La prochaine réunion qu’abritera Niamey (Niger) est intervenue à l’initiative de l’Union africaine (UA) dans le cadre du suivi de la situation qui prévaut en Libye, a indiqué le ministre des Affaires maghrébines, de l’Union africaine et de la Ligue des Etats arabes lors d’une conférence de presse animée conjointement avec le ministre libyen des affaires étrangères, Mohamed Tahara Siala, qui fait partie de la délégation libyenne, en visite  actuellement en Algérie, dirigée par le président du Conseil présidentiel du gouvernement de l’entente nationale de Libye, Fayez El Sarraj. 

Par ailleurs, Messahel a évoqué la réunion du Comité des cinq avec les pays de voisinage qui sera consacrée ,fin octobre en cours, au suivi de la situation en Libye, sans pour autant préciser l’endroit où elle devra avoir lieu.

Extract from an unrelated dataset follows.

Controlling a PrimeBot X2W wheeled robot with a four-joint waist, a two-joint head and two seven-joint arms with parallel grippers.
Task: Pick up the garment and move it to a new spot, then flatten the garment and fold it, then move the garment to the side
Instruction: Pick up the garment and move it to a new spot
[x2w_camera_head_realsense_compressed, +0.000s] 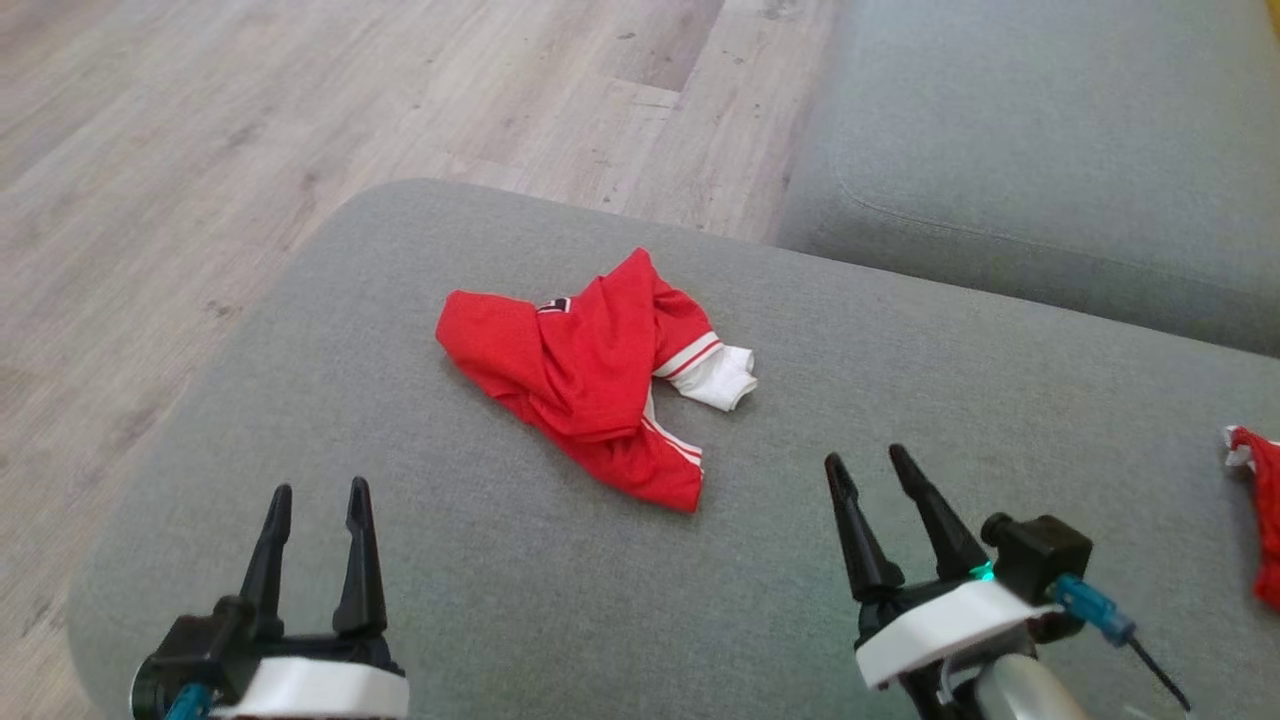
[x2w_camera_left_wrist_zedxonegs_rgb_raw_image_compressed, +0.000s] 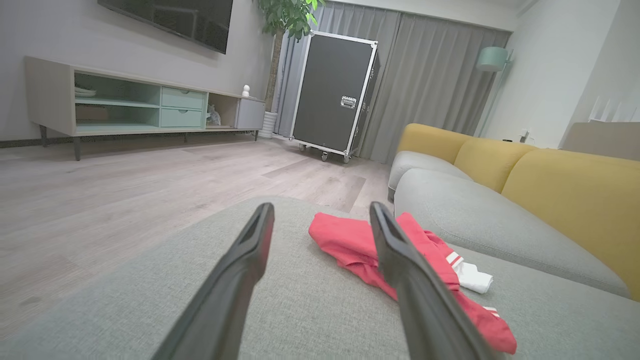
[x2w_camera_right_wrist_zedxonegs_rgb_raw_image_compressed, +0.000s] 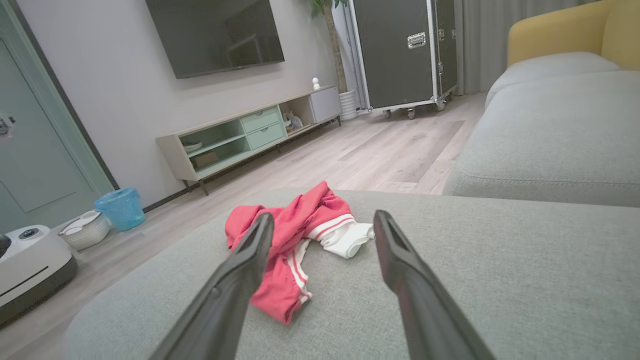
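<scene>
Both grippers empty, jaws spread wide: left gripper (x2w_camera_head_realsense_compressed: 320, 487) and right gripper (x2w_camera_head_realsense_compressed: 867, 456) hover low over the near part of the grey cushion (x2w_camera_head_realsense_compressed: 480, 620), touching nothing. The garment (x2w_camera_head_realsense_compressed: 590, 380), a red top with white-striped trim and a white cuff, is ahead of both and between them: ahead-right of the left fingers, ahead-left of the right ones. Its near hem is closest to the right gripper, roughly level with those fingertips. It lies crumpled, layers folded over each other, so I'd say pickup hasn't started. Risks as I see them: a pinch into the bunched middle likely takes several layers at once, and it would then hang as a wad and be hard to flatten. A pinch on only the cuff or hem leaves the rest dragging across the upholstery. Coming down too steep could snag the long fingertips in the cushion weave instead of getting under the cloth. Off to the right of the right gripper there's another red cloth (x2w_camera_head_realsense_compressed: 1262, 510) at the cushion's edge, which could be mistaken for the target or caught in a sideways sweep. Beyond the garment the cushion rounds off to the wood floor (x2w_camera_head_realsense_compressed: 200, 150), so a forward shove instead of a lift could slide it over. The sofa seat (x2w_camera_head_realsense_compressed: 1050, 150) sits far right, out of the way.
</scene>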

De son côté, le chef de la diplomatie libyenne a manifesté son étonnement de la non-invitation de l’Algérie à la réunion de Paris. « Nous avons la certitude que l’Algérie est un des pays incontournables dans toute réunion consacrée à la question libyenne», a-t-il affirmé non sans vanter le rôle de l’Algérie dans la résolution de la crise libyenne à travers les réunions qu’elle ait organisées.

Le ministre libyen a fait savoir que son pays ait officiellement demandé à l’Algérie les mécanismes de son expérience dans la réconciliation et les législations qui y étaient promulguées dans ce sens. « Nous allons bénéficier de la politique de la concorde civile qui n’a abouti que grâce à la sagesse du président Bouteflika », soutient-il, affirmant la forte conviction du conseil présidentiel que la solution à la crise en Libye est tributaire d’une vraie réconciliation globale impliquant tous les Libyens.